The hazy future for those illegally living in the U.S.
Yeraldin’s baby brother walks into her room wearing a striped light green and white sweater with red Elmo slippers. He grabs a lint roller from her nightstand and begins rolling it on her bed.
“I have to step up my game now since my sister is not here,” she said. “I can see what she was going through when she was here with me.”
She wishes happiness and success for her sister, but she said she wants her to show her emotions.
“The first thing I would want for her to change is to stop being so strong. She’s letting it all in and she’s going to explode,” she said.
Yeraldin talks about her biggest fears, kidnapping, sex trafficking and experiencing what happened to Diana Guerrero, the “Orange is the New Black” and “Jane the Virgin” actress who came home to find her family deported at 14-years-old.
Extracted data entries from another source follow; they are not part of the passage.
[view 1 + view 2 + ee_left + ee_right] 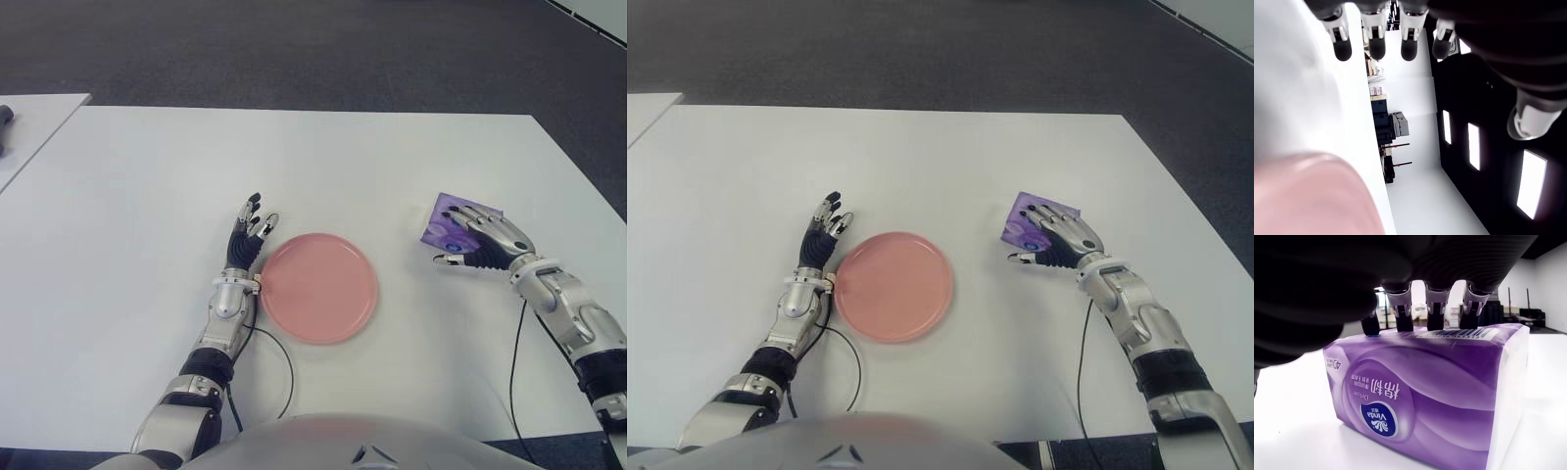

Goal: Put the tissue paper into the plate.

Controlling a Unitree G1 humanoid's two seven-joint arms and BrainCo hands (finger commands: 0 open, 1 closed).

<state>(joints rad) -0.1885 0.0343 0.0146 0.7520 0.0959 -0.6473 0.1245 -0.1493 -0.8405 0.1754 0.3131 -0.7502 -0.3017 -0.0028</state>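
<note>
The right hand [487,241] lies over the purple tissue pack [1430,391], out at about three o'clock from the plate. Its four fingertips [1401,313] press down along the pack's top edge, near the printed barcode, and the thumb sticks out toward the plate on the table side. From where I stand the palm covers the near half of the pack, but I cannot tell whether the thumb has closed against it, so this is a hand draped on the pack more than a firm grip. The pack sits flat on the white table [137,196], its far corner poking out past the fingers at roughly twelve o'clock from the hand.

The pink plate [319,287] is well apart from the pack, toward nine o'clock from it, with bare tabletop between them. Nothing lies in it.

The left hand [248,232] shows just beside the plate's rim, at about ten o'clock of the plate, fingers straight and loosely spread, holding nothing. A black cable [284,367] loops on the table near the forearm, at about seven o'clock from the plate.
</note>
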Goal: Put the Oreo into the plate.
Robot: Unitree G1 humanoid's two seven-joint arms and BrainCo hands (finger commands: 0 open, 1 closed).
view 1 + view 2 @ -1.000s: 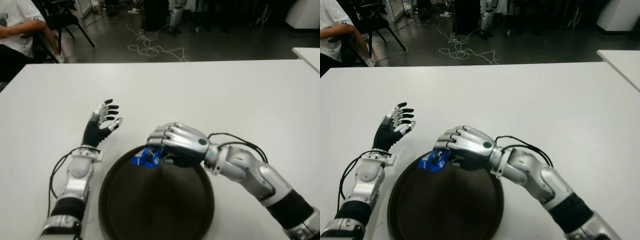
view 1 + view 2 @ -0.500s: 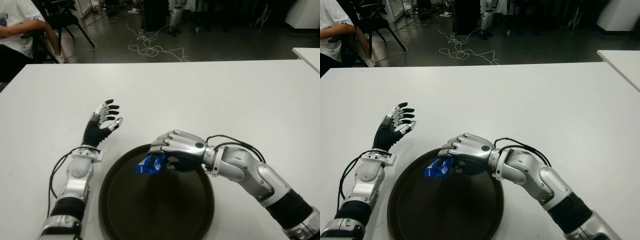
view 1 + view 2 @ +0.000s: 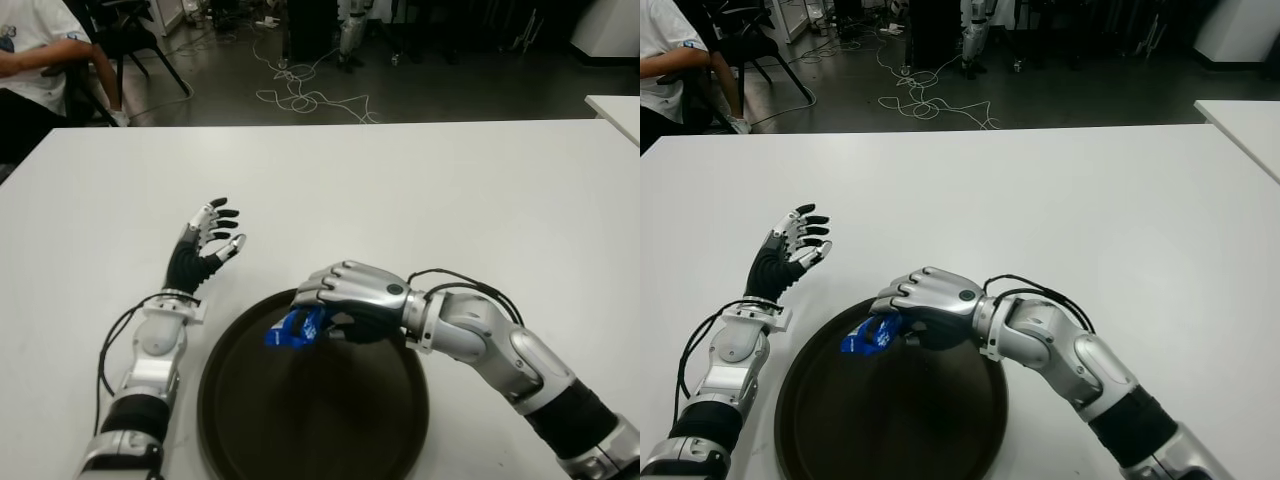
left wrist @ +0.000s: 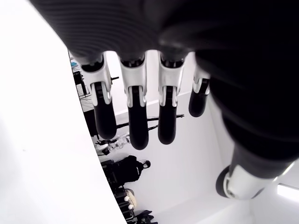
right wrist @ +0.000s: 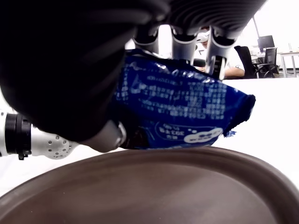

“My mom told me that either way the presidents were going, they would still want ICE to come a lot, so nothing would change,” she said.
For Guerrero Ramirez, her plan is simple. Finish law school and have a husband or family by the age of 30. If not, she plans on traveling the world.
“I can only take it a day at a time,” Guerrero Ramirez said. “Take it day by day.”
Regarding both political parties, Blanco considers them the same.
“One is a big mouth and the other one likes to do everything quietly,” he said. “Trump likes to do it in a big mass, take everything in a big mass and make the rest of the people afraid, while Obama just did it secretly.”
Despite his views on who is an American, Blanco said he can obtain the American Dream.
“Being an immigrant without having any paper document doesn’t mean that you cannot follow your dreams. This is a big country of opportunities and there’s a lot. You just need to know how to catch them,” he said.